**Assignment**. Reproduce exactly, and only, the lines below from the one containing "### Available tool" through the one containing "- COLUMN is".

[Stored records]
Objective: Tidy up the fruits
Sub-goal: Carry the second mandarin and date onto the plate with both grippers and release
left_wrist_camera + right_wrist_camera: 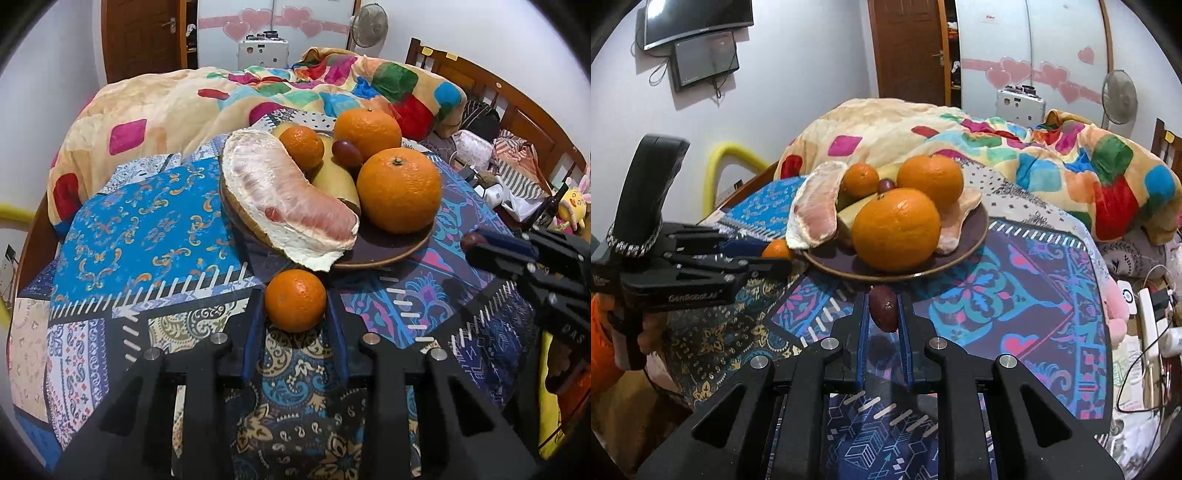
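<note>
A brown plate [384,251] on the patterned cloth holds a peeled pomelo piece [284,199], two large oranges [399,190], a small mandarin [301,146], a dark grape [347,151] and a yellowish fruit [334,181]. My left gripper [295,306] is shut on a small mandarin [295,300] just in front of the plate's near rim. My right gripper [883,312] is shut on a dark red grape [883,308] held above the cloth, short of the plate [964,240]. In the right wrist view the left gripper [775,260] shows at the left with the mandarin [777,249].
The patterned cloth [155,221] covers a bed. A colourful quilt [229,96] is heaped behind the plate. A wooden headboard [517,107], bags, a dark bottle [552,206] and a plush toy sit at the right. Cables and a power strip [1148,306] lie off the bed's right side.
</note>
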Available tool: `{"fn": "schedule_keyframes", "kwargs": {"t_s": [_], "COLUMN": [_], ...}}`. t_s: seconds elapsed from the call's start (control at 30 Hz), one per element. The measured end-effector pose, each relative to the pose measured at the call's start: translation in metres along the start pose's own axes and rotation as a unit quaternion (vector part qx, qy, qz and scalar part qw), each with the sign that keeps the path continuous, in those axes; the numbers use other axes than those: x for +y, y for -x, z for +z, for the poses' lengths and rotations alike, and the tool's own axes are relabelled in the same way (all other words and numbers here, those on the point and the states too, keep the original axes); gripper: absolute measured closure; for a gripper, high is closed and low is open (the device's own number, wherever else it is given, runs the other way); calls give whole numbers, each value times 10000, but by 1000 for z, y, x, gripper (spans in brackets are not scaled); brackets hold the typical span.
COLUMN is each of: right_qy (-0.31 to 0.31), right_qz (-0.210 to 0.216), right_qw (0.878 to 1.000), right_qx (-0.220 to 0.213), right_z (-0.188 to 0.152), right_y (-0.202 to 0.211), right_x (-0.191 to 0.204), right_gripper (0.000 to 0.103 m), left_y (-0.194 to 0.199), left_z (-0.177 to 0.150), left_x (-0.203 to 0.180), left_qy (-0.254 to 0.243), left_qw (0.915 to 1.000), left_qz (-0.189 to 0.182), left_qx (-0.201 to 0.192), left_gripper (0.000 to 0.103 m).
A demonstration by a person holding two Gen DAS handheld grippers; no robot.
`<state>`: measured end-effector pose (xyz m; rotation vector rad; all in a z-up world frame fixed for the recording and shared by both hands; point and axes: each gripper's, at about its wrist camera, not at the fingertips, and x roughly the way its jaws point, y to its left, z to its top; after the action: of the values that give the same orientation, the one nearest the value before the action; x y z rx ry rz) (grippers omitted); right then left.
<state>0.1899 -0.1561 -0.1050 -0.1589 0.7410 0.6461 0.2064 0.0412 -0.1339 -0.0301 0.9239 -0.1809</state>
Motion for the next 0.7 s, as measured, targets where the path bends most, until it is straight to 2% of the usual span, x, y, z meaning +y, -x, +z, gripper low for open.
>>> {"fn": "schedule_keyframes", "kwargs": {"t_s": [0.33, 0.7], "right_qy": [32, 159], "right_qz": [-82, -138], "right_qw": [9990, 9974], "right_qx": [-439, -693], "right_z": [24, 56], "right_y": [18, 7], "right_x": [-4, -5], "right_gripper": [89, 89], "left_y": [32, 29], "left_z": [11, 50], "left_x": [-1, -9], "left_qy": [-18, -77], "left_qw": [9989, 9970], "left_qz": [11, -23], "left_qx": [-475, -765], "left_gripper": [70, 70]}}
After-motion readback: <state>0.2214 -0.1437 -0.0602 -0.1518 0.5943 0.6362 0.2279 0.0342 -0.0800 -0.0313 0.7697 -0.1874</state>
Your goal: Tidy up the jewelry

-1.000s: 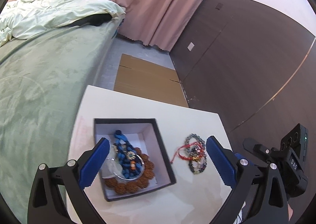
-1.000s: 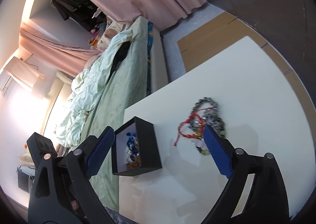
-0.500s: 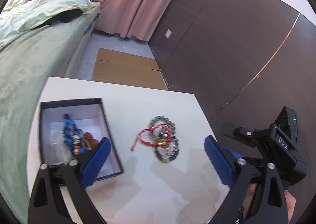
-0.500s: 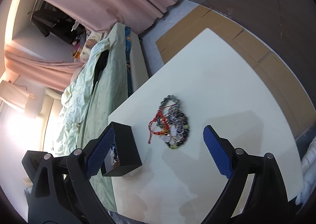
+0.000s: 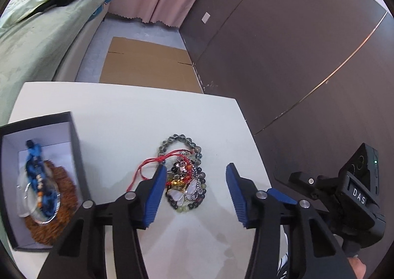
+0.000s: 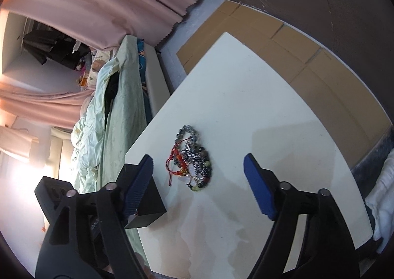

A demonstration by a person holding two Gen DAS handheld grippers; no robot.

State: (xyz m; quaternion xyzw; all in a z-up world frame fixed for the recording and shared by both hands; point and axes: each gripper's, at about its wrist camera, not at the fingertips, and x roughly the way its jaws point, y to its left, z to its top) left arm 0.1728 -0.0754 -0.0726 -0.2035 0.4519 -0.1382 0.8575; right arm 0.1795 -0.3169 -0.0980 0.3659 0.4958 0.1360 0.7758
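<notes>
Tangled pile of beaded bracelets with red cord (image 5: 183,175) – centre of frame, on white table (image 5: 123,111). Light, floppy, snag-prone – pinch one bead strand. Left gripper (image 5: 194,193) jaws just narrowed, straddling pile, nothing clamped; right gripper (image 6: 198,183) also narrowing, empty.

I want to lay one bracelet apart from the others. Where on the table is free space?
The white table is bare between the black box and the jewelry pile, beyond the pile to the far edge, and right of it. The box is crowded with bracelets.

Black box (image 5: 76,146) cut off at left, contents blurred
</notes>
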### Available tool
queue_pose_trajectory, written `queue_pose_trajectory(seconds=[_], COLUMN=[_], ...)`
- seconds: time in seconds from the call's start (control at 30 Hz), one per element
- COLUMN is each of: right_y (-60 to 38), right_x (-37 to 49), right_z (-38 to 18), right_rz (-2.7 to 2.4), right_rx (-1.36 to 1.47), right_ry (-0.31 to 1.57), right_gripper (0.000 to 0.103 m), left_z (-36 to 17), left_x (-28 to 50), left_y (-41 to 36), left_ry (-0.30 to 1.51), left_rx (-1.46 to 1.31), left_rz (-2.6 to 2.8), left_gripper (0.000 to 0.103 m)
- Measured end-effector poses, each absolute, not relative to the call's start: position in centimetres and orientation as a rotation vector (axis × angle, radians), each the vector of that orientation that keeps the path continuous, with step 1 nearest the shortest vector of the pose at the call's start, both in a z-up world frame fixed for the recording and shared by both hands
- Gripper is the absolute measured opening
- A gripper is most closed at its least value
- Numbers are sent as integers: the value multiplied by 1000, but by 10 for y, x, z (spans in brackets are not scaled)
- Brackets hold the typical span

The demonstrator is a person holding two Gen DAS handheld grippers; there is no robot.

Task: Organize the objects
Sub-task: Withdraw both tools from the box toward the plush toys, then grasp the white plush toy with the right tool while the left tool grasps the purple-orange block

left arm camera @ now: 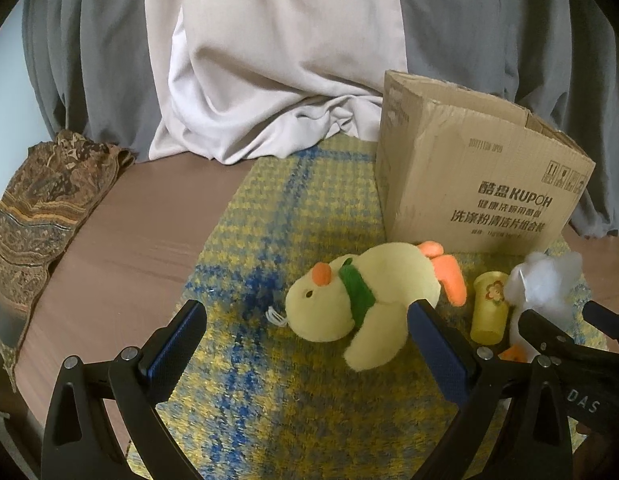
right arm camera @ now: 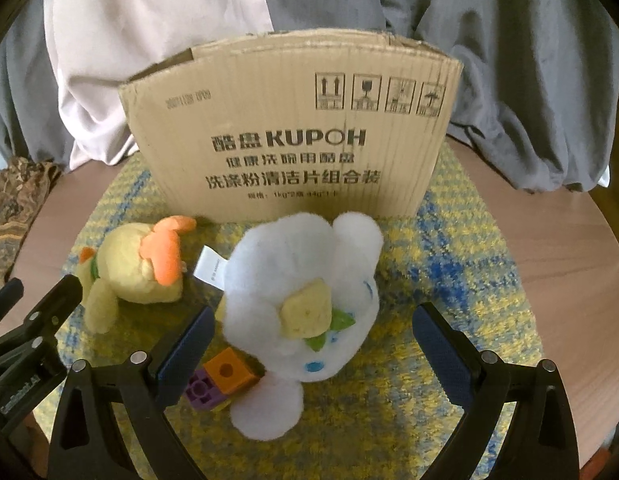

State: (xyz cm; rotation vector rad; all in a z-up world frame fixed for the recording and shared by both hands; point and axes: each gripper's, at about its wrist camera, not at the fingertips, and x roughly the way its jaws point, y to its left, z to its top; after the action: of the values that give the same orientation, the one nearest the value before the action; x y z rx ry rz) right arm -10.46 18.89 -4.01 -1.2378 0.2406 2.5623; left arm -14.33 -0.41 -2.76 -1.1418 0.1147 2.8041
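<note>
A yellow duck plush (left arm camera: 369, 292) with an orange beak and green scarf lies on its side on the woven mat (left arm camera: 269, 240). My left gripper (left arm camera: 307, 308) stands open just in front of it, the right finger close to its wing. A white plush (right arm camera: 301, 272) with a yellow beak sits between the wide-open fingers of my right gripper (right arm camera: 314, 312), untouched by either pad. An orange block (right arm camera: 229, 370) and a purple block (right arm camera: 201, 392) lie against its left side. A yellow cup (left arm camera: 489, 308) stands between the two toys. The open cardboard box (right arm camera: 293, 136) stands behind them.
The mat lies on a round brown table (left arm camera: 149, 240). A patterned brown cloth (left arm camera: 41, 208) hangs over the table's left edge. Grey and white curtains (left arm camera: 269, 80) hang close behind the box. Bare mat stretches left of the duck and right of the white plush.
</note>
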Motion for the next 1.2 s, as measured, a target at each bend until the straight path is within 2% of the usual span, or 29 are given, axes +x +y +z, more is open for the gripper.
queue_pose_trajectory(seconds=[0.27,0.4,0.6,0.77,1.2], right_y=[200,200,199,205,244], right_x=[-113,-114,-113,-105,-64], right_z=[-53,-55,-55,-52,-29], right_rz=[2536,2548,2572,2584,2547], right_rx=[-1277,-1293,-1283,-1254,-1144], right_ry=[295,300,308,331,310], right_gripper=[97,72,63,59,59], left_z=[-29,-31,-31,-29,-24], left_x=[-146,-147,-146,-139,-115], left_y=[0,3,7,12,59], left_ry=[127,130,129,126,139], left_rx=[-1149,-1156,-1159,-1136,-1081], left_rz=[2792,2786,2785,2785,2720], left_gripper=[103,103,103,103,103])
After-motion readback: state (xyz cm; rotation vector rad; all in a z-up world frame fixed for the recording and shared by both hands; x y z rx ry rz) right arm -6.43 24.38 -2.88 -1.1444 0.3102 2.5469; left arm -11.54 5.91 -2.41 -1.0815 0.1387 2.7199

**Answer box**.
### Available tool
queue_pose_trajectory, written `queue_pose_trajectory(seconds=[_], COLUMN=[_], ...)`
- seconds: time in seconds from the call's start (control at 30 Hz), one per element
- COLUMN is each of: right_y (-60 to 38), right_x (-37 to 49), right_z (-38 to 18), right_rz (-2.7 to 2.4), right_rx (-1.36 to 1.47), right_ry (-0.31 to 1.57), right_gripper (0.000 to 0.103 m), left_z (-36 to 17), left_x (-28 to 50), left_y (-41 to 36), left_ry (-0.30 to 1.51), left_rx (-1.46 to 1.31), left_rz (-2.6 to 2.8), left_gripper (0.000 to 0.103 m)

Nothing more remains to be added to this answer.